Travis looked her up and down, taking his time about it, laughter lurking in his eyes. As warm color crept up her cheeks, he said, "Are you last on the list?"
"After the kitchen."
He eyed the glass in her hand. "I like ginger ale."
As all her nerves screamed danger, she gave him what she hoped was a noncommittal smile. "You'd better come in. Here, give me your coat and I'll hang it in the closet." Once she'd done so, he handed her the flowers.
"These are for you. They were selling them at the market."
She frequently went to the market, which was only a few blocks from her apartment. "Where do you live?" she said, suddenly suspicious.
He crossed the living room, rubbing at the pane. "You should be able to see my place from here. The second group of condos."
On a clear day she'd be in full sight of his windows, she thought edgily. Just what she needed. "Do you really want pop? I could make you some coffee. Or there's beer."
"A ginger ale would be fine."
She fled to the tiny galley kitchen, where unwashed dishes were heaped on the counter. After rinsing the worst of the stain from her shirt, she filled a second glass and went back into the living room. Travis was standing on the sisal mat, looking around him with appreciation. He dwarfed the room; he also looked very much at home.

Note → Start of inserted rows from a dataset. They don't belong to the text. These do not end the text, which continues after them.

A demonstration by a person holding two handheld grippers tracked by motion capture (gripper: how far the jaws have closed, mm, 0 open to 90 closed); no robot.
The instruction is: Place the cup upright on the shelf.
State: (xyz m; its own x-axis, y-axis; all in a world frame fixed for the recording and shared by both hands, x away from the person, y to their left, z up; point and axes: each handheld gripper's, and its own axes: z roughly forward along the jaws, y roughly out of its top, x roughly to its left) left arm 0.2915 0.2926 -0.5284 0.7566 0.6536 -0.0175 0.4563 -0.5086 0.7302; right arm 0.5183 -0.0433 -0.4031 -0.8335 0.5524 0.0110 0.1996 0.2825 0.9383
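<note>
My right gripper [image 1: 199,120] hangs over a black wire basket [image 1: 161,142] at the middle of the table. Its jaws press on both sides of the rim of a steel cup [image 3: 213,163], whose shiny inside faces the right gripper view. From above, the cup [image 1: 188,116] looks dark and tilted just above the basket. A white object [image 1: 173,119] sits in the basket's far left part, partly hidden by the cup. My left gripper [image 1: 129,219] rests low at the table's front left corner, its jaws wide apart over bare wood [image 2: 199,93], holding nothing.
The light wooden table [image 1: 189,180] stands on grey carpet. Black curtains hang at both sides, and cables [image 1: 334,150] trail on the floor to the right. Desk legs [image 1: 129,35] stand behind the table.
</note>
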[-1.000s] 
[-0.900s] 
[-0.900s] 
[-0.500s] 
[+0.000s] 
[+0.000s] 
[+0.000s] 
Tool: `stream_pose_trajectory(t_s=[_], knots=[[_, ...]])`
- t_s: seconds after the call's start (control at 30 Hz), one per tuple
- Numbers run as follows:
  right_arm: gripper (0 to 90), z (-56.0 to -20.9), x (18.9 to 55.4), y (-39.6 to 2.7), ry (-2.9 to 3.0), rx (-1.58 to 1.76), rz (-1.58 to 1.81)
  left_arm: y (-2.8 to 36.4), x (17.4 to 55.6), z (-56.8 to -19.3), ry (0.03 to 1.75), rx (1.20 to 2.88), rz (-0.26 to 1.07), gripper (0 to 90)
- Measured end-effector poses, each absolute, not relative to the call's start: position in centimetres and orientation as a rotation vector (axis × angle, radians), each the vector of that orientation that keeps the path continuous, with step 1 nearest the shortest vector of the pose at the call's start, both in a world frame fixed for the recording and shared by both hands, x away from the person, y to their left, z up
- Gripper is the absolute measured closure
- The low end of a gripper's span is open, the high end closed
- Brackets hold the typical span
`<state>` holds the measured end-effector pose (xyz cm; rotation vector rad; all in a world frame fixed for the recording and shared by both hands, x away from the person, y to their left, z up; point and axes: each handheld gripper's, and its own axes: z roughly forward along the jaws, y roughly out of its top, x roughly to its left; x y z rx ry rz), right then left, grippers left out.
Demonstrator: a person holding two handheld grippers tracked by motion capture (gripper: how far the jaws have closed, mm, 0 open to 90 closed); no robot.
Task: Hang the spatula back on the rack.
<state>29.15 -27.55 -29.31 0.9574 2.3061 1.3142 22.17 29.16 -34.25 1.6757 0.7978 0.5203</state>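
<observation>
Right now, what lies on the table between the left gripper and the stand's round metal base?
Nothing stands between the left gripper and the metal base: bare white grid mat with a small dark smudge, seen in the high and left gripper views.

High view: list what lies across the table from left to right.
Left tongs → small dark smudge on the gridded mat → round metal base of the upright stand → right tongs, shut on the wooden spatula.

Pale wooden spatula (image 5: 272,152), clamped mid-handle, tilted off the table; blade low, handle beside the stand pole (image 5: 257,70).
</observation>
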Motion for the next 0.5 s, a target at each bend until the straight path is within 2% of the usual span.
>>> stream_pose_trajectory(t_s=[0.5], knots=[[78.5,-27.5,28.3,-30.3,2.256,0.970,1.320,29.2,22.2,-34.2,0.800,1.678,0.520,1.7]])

"Those carvings, aren't they from Bali?" She nodded. "And the pillows look like they came from a Calcutta bazaar."
"They did."
"You've traveled a lot."
She said rapidly, "I do overseas contracts all the time. I just came home this summer because my mother had a minor heart attack."
He picked up a delicately carved giraffe she'd bought in Tanzania. "Where have you worked?" After she'd rattled off the names of some of the countries, he added, "You didn't tell me any of this."
"I don't often talk about what I do. It makes people uncomfortable."